W3C home > Mailing lists > Public > public-tracking@w3.org > September 2012

Re: definition of "unlinkable data" in the Compliance spec

From: Rigo Wenning <rigo@w3.org>
Date: Mon, 24 Sep 2012 19:38:20 +0200
To: "Bellovin, Steven M." <sbellovin@ftc.gov>
Cc: "public-tracking@w3.org" <public-tracking@w3.org>, Ed Felten <ed@felten.com>
Message-ID: <1432385.E8IxxKWhG4@hegel.sophia.w3.org>

I come from the "Dossiers" as written down by Westin. There are 
various reasons we do care about those dossiers. Social control is 
one, discrimination is another. The latter rather goes into consumer 
protection today. 

The scenario I think we are addressing here is different from the 
typical de-anonymization scenario. First and foremost because all 
participants in the networked scenario (ecommerce, advertisement and 
the like) have clear information anyway. So if I would be a 
malicious actor, I would claim to follow DNT and not do it instead 
of trying pour money into de-anonymizing data. Just store your data 
and anonymize a copy that you can show.

My second argument is that the typical data DNT is concerned with, 
is marketing data. This kind of profile information is normally 
quickly outdated.
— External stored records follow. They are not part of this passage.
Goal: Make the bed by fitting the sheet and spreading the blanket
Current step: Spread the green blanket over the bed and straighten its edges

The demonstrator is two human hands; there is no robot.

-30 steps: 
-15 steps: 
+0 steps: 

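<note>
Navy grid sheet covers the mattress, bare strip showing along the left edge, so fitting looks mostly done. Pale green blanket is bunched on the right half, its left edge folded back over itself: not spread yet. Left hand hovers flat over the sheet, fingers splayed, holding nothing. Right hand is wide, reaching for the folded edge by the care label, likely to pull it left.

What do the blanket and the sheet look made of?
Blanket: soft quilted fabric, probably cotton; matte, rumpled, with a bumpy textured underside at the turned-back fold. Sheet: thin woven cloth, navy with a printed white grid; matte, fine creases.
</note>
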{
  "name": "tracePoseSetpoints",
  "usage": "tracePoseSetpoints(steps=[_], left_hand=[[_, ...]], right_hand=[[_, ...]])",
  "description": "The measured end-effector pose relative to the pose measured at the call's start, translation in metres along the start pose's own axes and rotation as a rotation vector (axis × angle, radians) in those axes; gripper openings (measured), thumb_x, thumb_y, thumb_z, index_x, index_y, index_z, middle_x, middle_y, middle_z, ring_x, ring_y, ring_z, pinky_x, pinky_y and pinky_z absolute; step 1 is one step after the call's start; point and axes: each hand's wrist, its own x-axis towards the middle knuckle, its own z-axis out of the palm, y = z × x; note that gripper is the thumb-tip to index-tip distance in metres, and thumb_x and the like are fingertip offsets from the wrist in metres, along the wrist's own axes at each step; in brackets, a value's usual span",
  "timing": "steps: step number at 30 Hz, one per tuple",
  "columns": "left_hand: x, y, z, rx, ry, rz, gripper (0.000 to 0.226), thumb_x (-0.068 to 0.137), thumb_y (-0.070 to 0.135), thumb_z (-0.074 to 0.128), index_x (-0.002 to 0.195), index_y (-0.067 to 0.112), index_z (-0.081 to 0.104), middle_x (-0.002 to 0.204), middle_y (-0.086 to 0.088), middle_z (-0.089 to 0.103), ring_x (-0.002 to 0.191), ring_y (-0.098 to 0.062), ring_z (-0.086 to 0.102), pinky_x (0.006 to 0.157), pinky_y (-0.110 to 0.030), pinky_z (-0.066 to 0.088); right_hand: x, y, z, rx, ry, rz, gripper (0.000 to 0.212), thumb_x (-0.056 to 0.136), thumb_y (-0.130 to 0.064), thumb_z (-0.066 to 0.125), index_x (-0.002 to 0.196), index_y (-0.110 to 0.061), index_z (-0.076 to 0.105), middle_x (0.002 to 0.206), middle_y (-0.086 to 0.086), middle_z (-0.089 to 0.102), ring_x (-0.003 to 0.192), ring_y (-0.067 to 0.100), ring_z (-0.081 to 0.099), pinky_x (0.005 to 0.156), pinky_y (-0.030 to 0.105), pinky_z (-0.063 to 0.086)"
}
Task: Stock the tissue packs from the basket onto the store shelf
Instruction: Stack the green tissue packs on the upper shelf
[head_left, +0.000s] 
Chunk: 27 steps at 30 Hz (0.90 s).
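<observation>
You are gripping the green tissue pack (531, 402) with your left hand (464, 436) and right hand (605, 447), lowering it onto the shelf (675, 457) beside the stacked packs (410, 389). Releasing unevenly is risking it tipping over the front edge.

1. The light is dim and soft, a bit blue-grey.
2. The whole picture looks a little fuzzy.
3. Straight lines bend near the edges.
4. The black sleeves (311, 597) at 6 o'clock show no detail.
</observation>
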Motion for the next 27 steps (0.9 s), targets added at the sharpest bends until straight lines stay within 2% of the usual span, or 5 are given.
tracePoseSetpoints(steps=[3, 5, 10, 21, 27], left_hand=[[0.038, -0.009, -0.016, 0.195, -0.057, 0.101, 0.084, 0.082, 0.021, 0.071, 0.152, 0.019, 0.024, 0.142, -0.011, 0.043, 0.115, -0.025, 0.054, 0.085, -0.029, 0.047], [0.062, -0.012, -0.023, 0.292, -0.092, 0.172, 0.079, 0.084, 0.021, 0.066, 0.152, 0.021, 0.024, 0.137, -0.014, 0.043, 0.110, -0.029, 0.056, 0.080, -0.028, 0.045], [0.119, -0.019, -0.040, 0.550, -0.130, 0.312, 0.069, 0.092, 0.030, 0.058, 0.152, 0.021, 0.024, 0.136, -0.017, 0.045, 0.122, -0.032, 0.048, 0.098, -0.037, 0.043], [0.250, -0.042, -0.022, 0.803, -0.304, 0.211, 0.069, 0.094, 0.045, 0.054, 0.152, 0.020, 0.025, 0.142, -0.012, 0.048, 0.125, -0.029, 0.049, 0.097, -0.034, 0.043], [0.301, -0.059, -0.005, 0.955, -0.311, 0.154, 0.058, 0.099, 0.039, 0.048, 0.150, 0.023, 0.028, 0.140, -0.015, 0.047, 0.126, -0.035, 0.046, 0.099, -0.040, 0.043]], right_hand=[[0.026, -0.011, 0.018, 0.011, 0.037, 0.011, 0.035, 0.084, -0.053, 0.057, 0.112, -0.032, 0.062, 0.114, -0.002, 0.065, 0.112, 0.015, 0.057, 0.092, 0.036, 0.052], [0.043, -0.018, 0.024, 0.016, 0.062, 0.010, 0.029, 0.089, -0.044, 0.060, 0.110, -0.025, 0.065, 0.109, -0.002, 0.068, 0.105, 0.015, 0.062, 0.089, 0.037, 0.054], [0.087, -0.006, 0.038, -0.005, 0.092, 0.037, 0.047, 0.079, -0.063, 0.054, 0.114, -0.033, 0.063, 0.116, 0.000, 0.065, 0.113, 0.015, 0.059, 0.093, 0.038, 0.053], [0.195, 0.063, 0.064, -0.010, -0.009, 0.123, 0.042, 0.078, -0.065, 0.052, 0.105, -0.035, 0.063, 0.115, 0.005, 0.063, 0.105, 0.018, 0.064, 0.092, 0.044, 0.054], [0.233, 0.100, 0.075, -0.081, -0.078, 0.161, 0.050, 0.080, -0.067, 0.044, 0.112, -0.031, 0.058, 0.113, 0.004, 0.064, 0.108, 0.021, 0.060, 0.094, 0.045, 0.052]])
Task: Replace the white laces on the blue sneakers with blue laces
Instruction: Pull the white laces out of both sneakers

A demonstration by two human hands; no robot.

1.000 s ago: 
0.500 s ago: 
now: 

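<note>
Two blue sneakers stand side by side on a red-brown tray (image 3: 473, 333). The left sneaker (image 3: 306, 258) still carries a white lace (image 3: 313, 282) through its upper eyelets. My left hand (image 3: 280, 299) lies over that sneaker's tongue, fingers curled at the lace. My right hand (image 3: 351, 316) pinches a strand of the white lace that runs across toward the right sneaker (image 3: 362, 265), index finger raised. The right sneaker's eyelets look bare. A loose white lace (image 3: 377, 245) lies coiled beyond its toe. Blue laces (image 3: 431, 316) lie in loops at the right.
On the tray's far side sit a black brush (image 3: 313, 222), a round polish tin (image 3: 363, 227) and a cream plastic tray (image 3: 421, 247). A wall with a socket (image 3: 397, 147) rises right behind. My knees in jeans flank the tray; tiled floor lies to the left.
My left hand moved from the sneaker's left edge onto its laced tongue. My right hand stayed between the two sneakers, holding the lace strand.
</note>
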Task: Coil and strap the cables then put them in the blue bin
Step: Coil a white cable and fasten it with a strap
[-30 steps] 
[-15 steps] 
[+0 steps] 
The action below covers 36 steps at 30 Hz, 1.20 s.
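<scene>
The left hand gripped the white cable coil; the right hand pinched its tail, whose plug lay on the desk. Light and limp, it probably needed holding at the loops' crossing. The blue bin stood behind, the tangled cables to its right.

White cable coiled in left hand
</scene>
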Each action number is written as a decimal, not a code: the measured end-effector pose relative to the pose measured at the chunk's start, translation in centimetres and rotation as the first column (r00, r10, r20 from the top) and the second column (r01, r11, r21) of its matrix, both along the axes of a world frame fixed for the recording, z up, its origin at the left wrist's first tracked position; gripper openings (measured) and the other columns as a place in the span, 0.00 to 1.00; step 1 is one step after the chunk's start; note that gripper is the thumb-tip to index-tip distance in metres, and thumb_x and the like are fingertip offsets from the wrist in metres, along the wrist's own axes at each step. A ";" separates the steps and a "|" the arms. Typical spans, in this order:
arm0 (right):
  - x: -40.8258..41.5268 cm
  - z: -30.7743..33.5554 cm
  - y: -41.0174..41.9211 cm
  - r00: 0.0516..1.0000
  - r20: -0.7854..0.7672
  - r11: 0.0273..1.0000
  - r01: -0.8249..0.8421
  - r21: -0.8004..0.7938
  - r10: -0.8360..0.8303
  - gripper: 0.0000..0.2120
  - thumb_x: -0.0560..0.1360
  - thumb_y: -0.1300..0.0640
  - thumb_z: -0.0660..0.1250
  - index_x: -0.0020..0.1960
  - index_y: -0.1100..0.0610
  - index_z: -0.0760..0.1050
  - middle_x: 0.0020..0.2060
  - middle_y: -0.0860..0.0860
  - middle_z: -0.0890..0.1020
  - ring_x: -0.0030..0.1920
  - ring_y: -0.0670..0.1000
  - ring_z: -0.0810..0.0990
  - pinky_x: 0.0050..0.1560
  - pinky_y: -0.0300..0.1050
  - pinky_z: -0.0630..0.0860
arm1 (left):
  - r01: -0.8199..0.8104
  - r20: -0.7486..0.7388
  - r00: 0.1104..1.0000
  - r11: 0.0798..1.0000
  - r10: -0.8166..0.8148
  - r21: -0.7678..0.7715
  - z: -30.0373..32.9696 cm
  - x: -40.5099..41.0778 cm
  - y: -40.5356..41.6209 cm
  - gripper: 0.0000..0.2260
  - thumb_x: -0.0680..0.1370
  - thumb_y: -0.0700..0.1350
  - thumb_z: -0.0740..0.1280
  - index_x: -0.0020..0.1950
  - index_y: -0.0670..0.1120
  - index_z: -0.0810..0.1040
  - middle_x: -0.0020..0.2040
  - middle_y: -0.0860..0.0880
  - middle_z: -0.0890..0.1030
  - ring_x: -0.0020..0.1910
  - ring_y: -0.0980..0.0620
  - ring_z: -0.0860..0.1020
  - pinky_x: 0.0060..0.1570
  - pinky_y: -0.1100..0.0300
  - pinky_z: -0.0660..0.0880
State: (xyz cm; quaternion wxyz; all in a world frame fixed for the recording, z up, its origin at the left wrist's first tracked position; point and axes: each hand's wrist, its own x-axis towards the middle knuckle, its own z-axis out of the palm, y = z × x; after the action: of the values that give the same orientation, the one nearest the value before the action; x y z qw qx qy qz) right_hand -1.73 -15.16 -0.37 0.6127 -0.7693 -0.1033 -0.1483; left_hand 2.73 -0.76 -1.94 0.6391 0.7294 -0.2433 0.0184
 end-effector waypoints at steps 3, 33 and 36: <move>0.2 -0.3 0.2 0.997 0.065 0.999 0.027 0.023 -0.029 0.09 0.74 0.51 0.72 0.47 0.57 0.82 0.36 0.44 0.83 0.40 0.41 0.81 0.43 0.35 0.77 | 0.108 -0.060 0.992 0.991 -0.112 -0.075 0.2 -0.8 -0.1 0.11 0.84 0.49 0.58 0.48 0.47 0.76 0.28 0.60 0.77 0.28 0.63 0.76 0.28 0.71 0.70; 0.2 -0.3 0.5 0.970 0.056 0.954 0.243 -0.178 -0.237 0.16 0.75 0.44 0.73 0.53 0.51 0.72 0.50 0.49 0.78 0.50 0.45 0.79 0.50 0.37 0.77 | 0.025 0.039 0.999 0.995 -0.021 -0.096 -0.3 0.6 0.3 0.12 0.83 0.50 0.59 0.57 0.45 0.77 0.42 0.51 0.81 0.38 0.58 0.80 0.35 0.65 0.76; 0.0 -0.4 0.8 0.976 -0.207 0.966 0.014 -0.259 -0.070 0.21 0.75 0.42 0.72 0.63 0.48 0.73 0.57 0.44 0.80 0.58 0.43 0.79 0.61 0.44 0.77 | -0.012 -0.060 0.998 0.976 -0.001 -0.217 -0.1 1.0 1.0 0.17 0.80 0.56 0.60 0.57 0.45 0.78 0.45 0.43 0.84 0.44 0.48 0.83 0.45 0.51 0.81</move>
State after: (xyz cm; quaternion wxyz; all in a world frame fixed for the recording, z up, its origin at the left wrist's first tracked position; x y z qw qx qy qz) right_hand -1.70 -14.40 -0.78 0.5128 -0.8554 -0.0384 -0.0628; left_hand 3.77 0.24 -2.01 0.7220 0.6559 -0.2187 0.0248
And investing much data to get to outdated details 
is not a very promising investment. (I still believe the marketeers 
overestimate the value of all this data)

But your concern is very real and very serious. One could go into 
all those archives and de-anonymize to find every action of a single 
very important person to discredit and influence that person. But 
IMHO, DNT is the wrong tool to prevent any of that. 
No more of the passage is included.